Refining on Content Type in SharePoint 2010
It’s always good to see that things that you think are worth blogging about other people find important as well. So I was going to write an article about refining on Content Types in SharePoint 2010 but Glyn Clough wrote such a awesome post that there would be no point!
However there is still of question of why you can’t use the out of the box Content Type managed property, and if you can’t use this what else can’t you use?
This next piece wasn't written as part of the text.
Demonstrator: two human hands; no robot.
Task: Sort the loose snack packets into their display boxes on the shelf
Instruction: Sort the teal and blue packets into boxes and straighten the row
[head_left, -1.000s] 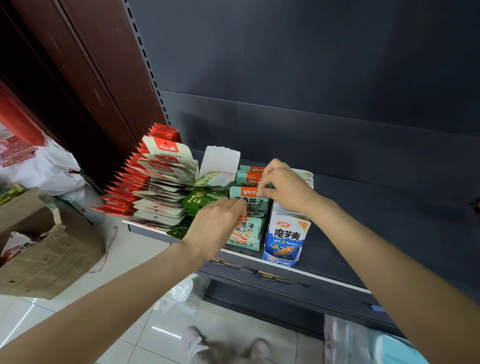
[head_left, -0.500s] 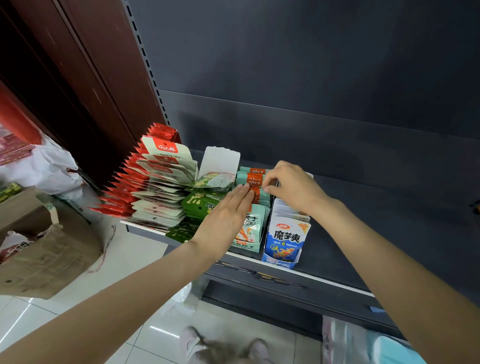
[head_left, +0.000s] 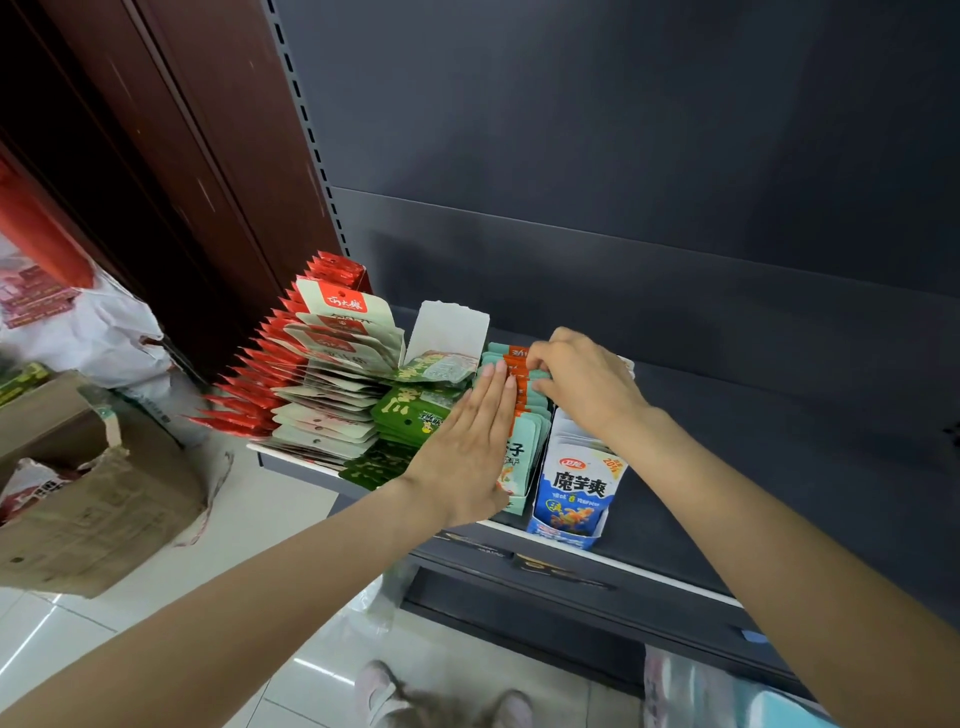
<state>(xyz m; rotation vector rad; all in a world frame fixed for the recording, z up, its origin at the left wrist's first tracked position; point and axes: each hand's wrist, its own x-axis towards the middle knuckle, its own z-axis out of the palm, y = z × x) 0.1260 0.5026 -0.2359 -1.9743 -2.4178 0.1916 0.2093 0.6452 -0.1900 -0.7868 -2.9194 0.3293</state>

Turns out when you have a managed property there is an property called ‘Retrievable’ that allows whether the property can be used in queries. Turns out that the Content Type managed property is set to false, and try as I might you can’t change that (unless someone knows a way?)
So what other properties are set to false? Well some simple powershell magic will tell us:
Get-SPEnterpriseSearchMetadataManagedProperty -SearchApplication "Search Service Application" | where {$_.Retrievable -eq $false}
Account
BestBetKeywords
CategoryNavigationUrl
Colleagues
ContentsHidden
ContentSource
ContentType
DocComments
DocKeywords
DocSignature
DocSubject
EndDate
ExcludeFromSummary
ExpirationTime
FollowAllAnchor
HostingPartition
ModifiedBy
NLCodePage
Notes
OWS_URL
PrivateColleagues
Purpose
RankingWeightHigh
RankingWeightLow
RankingWeightName
SiteID
SocialTagTextUrl
SPSiteURL
StartDate
UrlDepth
WikiCategory
So there you go you can’t use any of these. Of course as Glen pointed out you can easily create your own managed property by mapping it to the Managed Property that SharePoint already creates like below:
Which seemed to work for him whilst I got a lot of weirdness, namely that the refiners would show up but didn’t work. So my approach (and to be honest it could be me not reading Glenn’s article properly) was to actually map my custom Content Type Managed Property to the two crawled properties that SharePoint uses – Basic:5(text) and ows_ContentType(Text)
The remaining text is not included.